The role of quality leadership in attaining the SDG’s by 2030
Effective leadership translates into prudent public policy formulation and implementation, as well as good public service delivery, to meet the needs and aspirations of the citizenry. Achieving the SDGs will require the concerted efforts of governments, the business sector, society, and individual citizens. Therefore innovative leadership and management will be essential for organizations in all sectors to integrate these development goals into strategic plans and operational activities in service of realizing the 2030 aspirations.

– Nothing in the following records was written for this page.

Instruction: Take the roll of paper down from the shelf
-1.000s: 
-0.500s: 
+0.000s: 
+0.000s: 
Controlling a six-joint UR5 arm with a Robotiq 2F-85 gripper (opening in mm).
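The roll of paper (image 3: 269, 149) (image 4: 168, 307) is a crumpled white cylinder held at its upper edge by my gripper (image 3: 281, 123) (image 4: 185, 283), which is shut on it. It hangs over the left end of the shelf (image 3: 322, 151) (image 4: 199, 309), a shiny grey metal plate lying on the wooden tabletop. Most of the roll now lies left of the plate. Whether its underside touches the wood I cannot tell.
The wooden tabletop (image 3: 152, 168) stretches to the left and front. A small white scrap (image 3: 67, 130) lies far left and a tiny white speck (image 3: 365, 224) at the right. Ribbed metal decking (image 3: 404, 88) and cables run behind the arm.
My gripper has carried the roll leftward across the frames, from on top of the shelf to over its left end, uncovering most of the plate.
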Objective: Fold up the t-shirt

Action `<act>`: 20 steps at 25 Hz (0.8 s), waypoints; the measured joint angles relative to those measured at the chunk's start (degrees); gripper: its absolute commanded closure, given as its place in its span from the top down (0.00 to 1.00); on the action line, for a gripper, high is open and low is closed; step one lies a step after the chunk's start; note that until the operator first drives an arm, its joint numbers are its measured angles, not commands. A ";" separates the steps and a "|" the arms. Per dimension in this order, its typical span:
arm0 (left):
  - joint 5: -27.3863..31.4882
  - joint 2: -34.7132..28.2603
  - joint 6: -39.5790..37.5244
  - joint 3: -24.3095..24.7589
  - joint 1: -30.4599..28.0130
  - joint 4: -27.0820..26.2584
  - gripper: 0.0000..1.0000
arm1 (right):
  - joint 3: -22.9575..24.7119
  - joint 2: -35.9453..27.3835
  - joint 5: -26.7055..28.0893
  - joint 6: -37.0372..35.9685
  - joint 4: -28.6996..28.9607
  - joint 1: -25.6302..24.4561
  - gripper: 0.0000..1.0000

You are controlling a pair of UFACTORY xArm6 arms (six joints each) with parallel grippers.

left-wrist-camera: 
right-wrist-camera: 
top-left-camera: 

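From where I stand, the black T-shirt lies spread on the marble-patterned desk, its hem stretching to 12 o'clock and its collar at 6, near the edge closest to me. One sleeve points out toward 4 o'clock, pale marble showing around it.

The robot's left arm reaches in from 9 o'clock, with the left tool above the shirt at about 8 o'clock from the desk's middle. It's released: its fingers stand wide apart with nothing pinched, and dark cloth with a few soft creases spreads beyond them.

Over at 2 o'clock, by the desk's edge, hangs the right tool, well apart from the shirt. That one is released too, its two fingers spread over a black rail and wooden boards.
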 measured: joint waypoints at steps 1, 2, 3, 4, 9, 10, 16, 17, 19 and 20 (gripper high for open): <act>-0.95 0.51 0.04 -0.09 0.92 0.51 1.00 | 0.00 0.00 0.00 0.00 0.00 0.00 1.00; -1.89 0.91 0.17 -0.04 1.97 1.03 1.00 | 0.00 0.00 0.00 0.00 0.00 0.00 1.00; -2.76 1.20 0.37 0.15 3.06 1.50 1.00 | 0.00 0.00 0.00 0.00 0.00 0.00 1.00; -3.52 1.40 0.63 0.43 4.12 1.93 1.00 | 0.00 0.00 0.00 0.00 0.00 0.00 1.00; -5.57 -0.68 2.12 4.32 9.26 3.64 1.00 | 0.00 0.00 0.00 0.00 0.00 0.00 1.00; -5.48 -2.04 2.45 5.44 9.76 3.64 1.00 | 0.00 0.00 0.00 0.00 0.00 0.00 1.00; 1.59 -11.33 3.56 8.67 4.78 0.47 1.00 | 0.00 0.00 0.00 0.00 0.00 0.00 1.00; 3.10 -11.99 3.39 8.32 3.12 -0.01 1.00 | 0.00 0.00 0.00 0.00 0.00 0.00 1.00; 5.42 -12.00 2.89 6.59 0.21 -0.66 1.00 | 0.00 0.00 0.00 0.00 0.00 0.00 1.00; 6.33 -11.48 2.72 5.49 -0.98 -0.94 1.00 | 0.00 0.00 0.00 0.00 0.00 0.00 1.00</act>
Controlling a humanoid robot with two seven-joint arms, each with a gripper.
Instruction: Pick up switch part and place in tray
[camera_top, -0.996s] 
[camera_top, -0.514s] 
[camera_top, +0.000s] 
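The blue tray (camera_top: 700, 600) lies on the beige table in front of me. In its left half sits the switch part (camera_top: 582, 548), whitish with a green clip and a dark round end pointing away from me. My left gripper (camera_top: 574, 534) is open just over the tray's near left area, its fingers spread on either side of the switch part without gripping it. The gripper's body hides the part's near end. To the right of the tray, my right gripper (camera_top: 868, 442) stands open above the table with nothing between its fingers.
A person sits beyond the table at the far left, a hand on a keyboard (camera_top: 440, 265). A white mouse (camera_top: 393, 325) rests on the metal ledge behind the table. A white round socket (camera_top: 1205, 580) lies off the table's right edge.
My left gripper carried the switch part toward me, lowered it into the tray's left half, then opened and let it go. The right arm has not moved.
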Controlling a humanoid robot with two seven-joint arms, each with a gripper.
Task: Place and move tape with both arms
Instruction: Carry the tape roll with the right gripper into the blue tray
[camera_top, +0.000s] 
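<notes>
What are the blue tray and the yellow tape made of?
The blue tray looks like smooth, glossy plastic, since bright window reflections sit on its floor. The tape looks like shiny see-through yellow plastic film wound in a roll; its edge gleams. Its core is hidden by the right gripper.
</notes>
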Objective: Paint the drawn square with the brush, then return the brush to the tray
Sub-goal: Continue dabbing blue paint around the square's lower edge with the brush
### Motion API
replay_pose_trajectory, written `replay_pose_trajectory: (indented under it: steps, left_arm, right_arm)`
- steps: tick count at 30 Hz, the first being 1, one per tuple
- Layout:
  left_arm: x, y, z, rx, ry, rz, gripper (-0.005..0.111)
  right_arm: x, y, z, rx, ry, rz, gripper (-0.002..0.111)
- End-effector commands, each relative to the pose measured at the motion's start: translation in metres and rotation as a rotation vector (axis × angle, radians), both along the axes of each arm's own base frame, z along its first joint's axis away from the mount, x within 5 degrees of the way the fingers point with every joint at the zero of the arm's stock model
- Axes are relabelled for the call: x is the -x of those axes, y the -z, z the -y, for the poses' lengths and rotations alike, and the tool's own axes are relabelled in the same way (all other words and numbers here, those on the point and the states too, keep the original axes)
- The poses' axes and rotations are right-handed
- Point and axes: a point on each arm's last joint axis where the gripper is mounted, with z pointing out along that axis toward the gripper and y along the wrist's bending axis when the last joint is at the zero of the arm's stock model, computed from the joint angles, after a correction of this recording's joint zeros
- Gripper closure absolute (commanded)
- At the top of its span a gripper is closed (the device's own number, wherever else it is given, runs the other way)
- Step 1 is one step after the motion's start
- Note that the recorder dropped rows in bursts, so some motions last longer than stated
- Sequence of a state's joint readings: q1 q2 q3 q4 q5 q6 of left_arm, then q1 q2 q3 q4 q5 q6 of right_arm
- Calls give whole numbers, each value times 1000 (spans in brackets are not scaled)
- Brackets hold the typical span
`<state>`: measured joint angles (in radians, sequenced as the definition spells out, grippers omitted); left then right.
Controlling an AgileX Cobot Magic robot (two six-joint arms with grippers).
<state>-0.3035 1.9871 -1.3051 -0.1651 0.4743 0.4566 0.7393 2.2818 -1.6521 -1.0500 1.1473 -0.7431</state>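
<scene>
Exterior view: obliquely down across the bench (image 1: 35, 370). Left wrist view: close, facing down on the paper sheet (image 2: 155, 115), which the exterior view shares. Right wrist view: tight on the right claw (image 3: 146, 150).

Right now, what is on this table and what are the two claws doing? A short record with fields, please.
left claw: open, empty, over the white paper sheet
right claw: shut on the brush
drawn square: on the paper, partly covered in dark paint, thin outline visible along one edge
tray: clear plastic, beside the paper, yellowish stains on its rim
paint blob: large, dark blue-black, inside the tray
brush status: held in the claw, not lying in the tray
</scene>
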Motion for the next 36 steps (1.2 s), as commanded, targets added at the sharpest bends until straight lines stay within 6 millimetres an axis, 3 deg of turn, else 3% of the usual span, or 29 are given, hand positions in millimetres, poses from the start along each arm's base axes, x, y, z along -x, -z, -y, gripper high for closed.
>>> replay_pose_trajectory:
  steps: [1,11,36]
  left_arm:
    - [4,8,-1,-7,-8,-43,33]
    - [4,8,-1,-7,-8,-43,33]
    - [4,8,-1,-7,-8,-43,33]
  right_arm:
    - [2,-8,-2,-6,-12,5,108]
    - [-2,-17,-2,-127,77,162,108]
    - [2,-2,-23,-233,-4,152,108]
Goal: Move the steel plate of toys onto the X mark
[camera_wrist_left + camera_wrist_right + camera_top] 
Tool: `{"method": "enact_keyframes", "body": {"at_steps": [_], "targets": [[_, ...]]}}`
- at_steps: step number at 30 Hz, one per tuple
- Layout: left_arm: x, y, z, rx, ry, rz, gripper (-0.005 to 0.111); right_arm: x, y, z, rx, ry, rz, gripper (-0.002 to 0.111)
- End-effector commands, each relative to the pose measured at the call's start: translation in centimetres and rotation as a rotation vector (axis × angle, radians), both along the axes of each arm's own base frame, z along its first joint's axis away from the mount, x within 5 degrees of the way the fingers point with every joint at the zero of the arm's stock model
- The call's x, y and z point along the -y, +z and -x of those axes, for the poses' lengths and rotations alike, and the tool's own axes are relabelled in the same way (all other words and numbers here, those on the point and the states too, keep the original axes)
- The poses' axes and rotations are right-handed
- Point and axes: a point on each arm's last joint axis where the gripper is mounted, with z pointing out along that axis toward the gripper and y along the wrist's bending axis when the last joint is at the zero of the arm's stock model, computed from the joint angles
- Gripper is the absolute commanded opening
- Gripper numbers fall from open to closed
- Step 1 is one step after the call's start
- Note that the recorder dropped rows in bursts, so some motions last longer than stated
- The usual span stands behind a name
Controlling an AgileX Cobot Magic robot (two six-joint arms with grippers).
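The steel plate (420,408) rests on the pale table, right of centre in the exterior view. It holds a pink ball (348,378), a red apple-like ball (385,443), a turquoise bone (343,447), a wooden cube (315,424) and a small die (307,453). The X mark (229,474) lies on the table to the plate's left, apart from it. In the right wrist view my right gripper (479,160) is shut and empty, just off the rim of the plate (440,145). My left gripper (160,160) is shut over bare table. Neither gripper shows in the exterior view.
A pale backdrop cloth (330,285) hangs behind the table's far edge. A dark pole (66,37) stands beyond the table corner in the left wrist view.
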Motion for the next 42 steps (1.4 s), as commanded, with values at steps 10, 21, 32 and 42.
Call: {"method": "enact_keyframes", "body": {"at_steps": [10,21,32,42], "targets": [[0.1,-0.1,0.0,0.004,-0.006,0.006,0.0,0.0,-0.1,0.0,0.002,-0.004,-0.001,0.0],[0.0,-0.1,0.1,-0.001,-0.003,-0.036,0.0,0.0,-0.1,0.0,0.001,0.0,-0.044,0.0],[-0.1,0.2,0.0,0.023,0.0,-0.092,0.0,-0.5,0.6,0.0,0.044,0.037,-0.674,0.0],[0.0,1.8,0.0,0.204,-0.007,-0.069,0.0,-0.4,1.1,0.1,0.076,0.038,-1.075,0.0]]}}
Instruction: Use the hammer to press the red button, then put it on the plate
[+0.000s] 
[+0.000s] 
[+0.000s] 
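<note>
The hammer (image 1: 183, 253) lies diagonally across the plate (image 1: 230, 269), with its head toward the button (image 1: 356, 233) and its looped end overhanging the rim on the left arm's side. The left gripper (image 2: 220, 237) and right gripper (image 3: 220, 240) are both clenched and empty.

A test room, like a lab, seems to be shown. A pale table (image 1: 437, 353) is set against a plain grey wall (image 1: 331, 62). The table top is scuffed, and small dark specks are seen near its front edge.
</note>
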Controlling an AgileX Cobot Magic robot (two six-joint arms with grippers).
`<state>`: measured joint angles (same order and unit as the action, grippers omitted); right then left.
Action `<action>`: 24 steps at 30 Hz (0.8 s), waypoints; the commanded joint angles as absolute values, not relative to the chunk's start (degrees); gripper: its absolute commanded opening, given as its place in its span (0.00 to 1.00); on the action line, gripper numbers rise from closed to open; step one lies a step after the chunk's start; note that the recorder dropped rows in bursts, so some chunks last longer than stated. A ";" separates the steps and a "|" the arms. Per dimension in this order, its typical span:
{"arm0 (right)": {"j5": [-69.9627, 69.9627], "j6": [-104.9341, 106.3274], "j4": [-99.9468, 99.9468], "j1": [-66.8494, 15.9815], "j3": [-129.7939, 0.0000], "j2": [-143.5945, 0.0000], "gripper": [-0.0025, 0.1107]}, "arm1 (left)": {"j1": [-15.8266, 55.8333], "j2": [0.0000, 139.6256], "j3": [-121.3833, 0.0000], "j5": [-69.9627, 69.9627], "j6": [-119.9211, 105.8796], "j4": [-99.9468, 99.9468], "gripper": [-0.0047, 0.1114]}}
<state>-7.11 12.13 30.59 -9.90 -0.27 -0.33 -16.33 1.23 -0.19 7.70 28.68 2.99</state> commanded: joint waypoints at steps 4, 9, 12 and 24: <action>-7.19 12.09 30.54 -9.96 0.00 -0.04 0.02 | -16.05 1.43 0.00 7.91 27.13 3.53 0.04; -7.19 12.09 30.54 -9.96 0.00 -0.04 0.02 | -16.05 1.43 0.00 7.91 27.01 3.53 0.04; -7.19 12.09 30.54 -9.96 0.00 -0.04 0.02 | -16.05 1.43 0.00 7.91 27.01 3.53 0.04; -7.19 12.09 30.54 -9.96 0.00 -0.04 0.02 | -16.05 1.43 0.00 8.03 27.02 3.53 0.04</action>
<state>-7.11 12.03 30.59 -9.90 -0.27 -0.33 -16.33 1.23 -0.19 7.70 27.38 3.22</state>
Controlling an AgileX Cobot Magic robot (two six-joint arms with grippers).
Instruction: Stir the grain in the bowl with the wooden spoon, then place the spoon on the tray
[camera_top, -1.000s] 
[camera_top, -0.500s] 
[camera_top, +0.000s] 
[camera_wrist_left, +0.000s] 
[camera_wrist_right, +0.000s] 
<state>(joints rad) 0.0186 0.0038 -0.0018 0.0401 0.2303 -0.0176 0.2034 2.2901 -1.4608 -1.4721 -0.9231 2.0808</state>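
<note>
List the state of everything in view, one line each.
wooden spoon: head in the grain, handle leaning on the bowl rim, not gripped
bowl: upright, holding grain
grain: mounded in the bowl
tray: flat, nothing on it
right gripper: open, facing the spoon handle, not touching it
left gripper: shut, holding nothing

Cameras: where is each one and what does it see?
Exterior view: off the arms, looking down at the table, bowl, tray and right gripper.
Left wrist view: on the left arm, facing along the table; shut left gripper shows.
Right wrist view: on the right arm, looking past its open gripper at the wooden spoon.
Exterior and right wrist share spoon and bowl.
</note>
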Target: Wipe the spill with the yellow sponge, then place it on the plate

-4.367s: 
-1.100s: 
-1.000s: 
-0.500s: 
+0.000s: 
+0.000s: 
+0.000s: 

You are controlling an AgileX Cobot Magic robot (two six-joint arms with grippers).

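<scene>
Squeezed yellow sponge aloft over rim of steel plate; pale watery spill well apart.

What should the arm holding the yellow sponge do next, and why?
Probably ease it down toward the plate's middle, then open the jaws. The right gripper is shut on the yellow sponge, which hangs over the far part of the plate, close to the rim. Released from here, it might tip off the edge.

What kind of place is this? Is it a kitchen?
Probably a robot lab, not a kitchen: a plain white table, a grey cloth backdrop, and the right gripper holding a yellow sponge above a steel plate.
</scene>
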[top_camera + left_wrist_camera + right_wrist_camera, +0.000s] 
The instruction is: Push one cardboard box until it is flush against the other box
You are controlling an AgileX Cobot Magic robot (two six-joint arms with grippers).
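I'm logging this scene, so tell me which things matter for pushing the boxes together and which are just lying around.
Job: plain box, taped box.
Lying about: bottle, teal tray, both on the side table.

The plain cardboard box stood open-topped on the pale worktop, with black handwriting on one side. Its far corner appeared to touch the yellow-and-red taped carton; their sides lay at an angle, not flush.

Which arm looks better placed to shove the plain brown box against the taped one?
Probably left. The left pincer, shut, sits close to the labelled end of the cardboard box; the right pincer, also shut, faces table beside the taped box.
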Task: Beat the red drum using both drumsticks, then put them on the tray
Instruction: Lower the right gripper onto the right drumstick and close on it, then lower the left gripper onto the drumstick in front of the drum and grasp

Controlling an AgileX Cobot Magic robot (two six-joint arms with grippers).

Attaining sustainable development in today’s Nigeria is complicated, interconnected, and will need everyone to work towards creating a more sustainable future. Therefore leaders, rather than providing a solution that is not based on any empirical research as has been done in times past, need to engage stakeholders. Leadership should not only bring people together and encourage creative participation but help the populace embrace their diversity. Working together to solve problems, even when values are shared, can be a difficult process. Leadership therefore should foster diversity in all their engagements.
If Nigeria is to attain the SDG’s by 2030, leadership needs to focus on long-term goals without compromising values and principles amidst changing environmental factors and involve all stakeholders in the governance process. The effects of this kind of leadership coupled with coordination and participation of all concerned would potentially lead to improvements in economic efficiency, social cohesion and environmental responsibility which are the three basic indicators of sustainable development.
In conclusion, good governance and leadership are fundamental for development and progress to be attained in Nigeria. From the public sector to the private sector, leaders who are focused, committed, determined, selfless, disciplined, and enterprising are needed to drive sustainable initiatives and bring growth to all sectors. Nigeria is in dire need of committed leaders across all levels and regions, leaders who can conceptualise a national vision and adapt the solutions using the resources found within. The responsibility also falls on the populace to demand good leadership and effective governance thereby creating a governance system that is accountable and result oriented.